Human beings began going to war long before recorded history began. Millions have perished in bloody wars across the globe and statistics indicate that in the 20th century alone at least 108 million people were killed in wars (Cederman, Nils & Kristian, 2011). An estimated 1 billion have been killed over the course of recorded history in wars throughout the globe (Cederman, Nils & Kristian, 2011). Given the mortality rates, destruction of property, and brutality associated with it, war has been a challenging ethical and moral issue widely debated globally and arousing controversy with every mention of the word. One question that arises from the debate is whether war is necessary. While not all wars are necessary, there are times when war is the only recourse available to restore social order. War is not an essential for humanity. However, there are times when war is justified and aids in the establishment of order in society and larger societies. Larger societies make it possible to have peace due to strong government systems. War is, therefore, essential in the pursuit of peace as it aids in the development of larger societies, helps in maintaining law and order, and serves as a catalyst for civilization in certain societies.

Historically, wars have claimed lives as nations fought to defend themselves or attack others in battles for supremacy. The Roman Empire was at one time the largest in the world having conquered many nations through war (Jarstad & Sisk, 2008). Ancient Romans clashed in many battles and wars in order to expand and protect their empire. There were also civil wars where Romans fought Romans in order to gain power. 

The Punic Wars

The Punic Wars were fought between Rome and Carthage from 264 BC to 146 BC (Jarstad & Sisk, 2008). Carthage was a large City located on the coast of North Africa. This sounds like a long way away at first, but Carthage was just a short sea voyage from Rome across the Mediterranean Sea (Jarstad & Sisk, 2008). Both cities were major powers at the time and both were expanding their empires. As the empires grew, they began to clash and soon war had begun.

On a wider front, the Romans used tactics of denying their opponents the means of sustained warfare. For this, they employed the tactic of vastatio (Jarstad & Sisk, 2008). It was in effect the systematic ravaging of an enemy’s territory. Crops were destroyed or carried off for Roman use, animals were taken away or simply slaughtered, and people were massacred or enslaved. The enemy’s lands were decimated, denying his army any form of support. Sometimes these tactics were also used to conduct punitive raids on barbarian tribes which had performed raids across the border.

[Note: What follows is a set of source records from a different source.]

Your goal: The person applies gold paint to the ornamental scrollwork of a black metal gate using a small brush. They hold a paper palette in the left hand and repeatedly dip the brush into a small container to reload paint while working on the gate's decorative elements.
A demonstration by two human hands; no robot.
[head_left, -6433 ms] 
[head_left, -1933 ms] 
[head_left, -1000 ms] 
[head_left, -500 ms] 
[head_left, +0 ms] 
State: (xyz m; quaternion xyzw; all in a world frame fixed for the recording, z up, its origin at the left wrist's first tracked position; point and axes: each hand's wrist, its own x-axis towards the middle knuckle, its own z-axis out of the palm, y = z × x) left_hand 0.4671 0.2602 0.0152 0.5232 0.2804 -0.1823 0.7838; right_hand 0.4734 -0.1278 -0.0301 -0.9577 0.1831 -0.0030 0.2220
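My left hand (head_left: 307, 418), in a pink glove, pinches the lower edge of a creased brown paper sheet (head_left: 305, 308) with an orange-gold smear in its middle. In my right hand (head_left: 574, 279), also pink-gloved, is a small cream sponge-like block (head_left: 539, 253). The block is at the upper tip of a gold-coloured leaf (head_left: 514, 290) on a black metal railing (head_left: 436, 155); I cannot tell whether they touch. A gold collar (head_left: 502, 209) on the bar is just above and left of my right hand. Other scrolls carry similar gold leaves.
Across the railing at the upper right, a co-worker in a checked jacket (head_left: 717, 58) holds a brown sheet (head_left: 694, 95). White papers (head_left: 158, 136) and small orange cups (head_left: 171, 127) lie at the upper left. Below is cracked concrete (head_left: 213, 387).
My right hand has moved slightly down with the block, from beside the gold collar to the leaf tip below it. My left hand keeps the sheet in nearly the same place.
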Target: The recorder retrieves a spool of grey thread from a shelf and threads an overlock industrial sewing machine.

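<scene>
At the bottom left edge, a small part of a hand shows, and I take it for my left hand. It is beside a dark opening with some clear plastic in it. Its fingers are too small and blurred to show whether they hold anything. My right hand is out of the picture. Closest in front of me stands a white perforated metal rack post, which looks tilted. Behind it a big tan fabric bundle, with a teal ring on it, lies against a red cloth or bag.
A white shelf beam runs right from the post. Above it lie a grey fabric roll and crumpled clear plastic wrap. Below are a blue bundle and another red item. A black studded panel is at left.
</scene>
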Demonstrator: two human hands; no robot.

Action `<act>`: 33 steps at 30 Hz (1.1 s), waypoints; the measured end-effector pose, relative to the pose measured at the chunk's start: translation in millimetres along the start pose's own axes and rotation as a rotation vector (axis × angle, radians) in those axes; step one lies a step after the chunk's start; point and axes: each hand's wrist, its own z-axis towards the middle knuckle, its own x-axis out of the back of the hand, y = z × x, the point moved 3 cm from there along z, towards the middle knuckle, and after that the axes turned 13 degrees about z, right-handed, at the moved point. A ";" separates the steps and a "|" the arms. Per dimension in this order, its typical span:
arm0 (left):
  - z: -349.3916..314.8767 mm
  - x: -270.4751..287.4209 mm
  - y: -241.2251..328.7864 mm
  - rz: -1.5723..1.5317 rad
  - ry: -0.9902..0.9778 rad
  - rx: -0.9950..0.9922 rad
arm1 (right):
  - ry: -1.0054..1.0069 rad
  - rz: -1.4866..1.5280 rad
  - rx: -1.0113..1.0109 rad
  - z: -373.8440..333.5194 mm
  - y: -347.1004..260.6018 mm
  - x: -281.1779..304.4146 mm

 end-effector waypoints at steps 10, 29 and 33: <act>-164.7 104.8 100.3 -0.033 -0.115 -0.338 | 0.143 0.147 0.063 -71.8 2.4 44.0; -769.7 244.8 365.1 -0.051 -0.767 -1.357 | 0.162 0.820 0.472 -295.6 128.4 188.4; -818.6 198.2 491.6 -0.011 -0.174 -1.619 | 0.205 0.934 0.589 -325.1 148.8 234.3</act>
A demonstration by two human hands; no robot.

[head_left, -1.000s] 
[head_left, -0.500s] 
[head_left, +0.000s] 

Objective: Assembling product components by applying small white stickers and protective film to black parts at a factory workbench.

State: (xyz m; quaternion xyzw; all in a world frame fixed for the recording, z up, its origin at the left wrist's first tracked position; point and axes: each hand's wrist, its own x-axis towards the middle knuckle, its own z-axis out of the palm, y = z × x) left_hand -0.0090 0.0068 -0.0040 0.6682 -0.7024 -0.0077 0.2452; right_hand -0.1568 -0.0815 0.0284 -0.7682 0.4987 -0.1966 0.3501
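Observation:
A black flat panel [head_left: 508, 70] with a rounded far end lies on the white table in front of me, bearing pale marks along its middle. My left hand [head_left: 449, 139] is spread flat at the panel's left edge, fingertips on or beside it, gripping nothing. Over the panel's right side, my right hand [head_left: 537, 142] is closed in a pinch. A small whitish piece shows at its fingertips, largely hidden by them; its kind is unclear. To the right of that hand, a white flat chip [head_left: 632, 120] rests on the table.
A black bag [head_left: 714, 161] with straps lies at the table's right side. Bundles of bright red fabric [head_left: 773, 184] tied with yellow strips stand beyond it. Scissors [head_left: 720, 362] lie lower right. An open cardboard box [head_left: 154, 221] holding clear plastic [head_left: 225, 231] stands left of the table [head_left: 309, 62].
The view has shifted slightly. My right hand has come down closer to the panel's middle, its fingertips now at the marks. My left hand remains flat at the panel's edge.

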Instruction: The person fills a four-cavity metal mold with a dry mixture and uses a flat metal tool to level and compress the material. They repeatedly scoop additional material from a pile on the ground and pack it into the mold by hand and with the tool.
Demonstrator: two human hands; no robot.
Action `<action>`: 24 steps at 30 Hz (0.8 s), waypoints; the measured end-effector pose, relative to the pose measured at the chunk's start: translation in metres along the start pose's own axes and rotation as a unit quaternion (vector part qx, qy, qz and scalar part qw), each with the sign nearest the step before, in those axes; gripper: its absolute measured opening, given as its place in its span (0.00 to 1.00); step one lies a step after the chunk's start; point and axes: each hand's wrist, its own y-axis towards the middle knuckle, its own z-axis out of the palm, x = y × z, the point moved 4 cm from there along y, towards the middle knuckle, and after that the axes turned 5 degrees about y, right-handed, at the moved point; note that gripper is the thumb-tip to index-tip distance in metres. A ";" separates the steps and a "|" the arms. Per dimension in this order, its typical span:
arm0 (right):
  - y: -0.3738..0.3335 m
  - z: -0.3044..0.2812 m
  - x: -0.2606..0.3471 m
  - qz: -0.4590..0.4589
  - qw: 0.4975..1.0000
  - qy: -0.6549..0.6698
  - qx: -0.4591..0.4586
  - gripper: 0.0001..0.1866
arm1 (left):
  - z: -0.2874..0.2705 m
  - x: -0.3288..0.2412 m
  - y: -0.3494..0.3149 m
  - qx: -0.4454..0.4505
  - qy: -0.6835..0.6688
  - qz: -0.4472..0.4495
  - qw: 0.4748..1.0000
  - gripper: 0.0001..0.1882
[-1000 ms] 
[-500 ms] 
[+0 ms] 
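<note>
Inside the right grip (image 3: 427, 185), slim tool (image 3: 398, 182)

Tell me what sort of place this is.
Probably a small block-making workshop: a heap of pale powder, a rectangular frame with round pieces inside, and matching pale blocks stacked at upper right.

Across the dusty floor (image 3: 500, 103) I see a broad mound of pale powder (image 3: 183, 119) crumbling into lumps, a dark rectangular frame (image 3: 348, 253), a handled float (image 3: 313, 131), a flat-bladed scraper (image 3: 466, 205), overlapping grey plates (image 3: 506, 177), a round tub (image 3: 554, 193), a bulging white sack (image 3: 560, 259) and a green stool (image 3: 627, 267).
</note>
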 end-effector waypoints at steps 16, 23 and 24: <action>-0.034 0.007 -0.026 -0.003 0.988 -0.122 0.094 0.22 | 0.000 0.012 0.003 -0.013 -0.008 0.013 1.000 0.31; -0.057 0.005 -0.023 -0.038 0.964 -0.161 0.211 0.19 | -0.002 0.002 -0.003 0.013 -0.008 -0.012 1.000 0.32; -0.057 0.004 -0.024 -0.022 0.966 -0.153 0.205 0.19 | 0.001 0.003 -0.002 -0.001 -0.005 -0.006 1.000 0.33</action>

The reasons for these tactics were simple. In the case of punitive raids, they spread terror among the neighboring tribes and acted as a deterrent to them. In the case of all-out war or the quashing rebels in occupied territories these harsh tactics denied any enemy force the support they needed to sustain a lengthy struggle. In each case, the warring forces tried to protect themselves and make the war zone unbearable for their enemies. On the war zone, it was a case of self-preservation and power. Soldiers knew that failure to participate in the war meant that their government systems risked collapsing.

Modern-Day Wars

In the present day, wars have been fought between countries and internally for many reasons. Ranging from political, religious, and ethnic conflict, wars have been caused by differences. Scholars and other thinkers have debated the links between peace, war, and power. In Leviathan, Thomas Hobbes indicated his support for a strong and powerful government. Hobbes wrote this in the context of the English Civil War that raged on in the 1640s (Wallensteen, 2011). In The Civilizing Process, the German sociologist Norbert Elias argues in his two-volume treatise published on the eve of World War II that the European continent was much more peaceful in the five preceding centuries before his day. During their times, Leviathan and The Civilizing Process were considered to have no proof for their arguments (Wallensteen, 2011). They both argued that war was inevitable if a government was to establish its strength and reign peace. It is, therefore, necessary to wage war so that a specific government system can gain the strength necessary for peace to prevail.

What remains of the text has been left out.